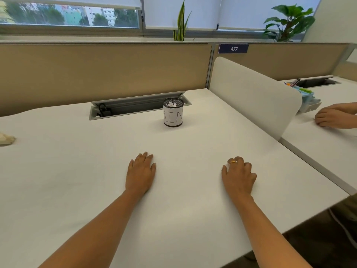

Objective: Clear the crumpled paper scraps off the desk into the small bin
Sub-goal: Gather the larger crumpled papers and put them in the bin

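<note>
A small black mesh bin [173, 114] with a white paper label reading "BIN" stands upright on the white desk [77, 161], near the back. White crumpled paper scraps [171, 104] show inside its rim. My left hand [140, 173] lies flat on the desk, palm down, fingers straight and holding nothing. My right hand [239, 176] also rests palm down on the desk, fingers slightly bent, with a gold ring on one finger; it holds nothing. Both hands are well in front of the bin, apart from it.
An open cable tray [135, 107] with a black plug runs behind the bin. A white divider panel [251, 93] bounds the desk on the right; another person's hand [334, 118] rests beyond it. A pale crumpled object [6, 139] sits at the far left edge.
</note>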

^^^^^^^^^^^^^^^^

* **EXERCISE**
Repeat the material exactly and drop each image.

* **RESPONSE TO THIS EXERCISE**
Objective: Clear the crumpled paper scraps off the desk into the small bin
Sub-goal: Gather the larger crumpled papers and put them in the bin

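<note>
A small black mesh bin [173, 114] with a white paper label reading "BIN" stands upright on the white desk [77, 161], near the back. White crumpled paper scraps [171, 104] show inside its rim. My left hand [140, 173] lies flat on the desk, palm down, fingers straight and holding nothing. My right hand [239, 176] also rests palm down on the desk, fingers slightly bent, with a gold ring on one finger; it holds nothing. Both hands are well in front of the bin, apart from it.
An open cable tray [135, 107] with a black plug runs behind the bin. A white divider panel [251, 93] bounds the desk on the right; another person's hand [334, 118] rests beyond it. A pale crumpled object [6, 139] sits at the far left edge.
</note>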

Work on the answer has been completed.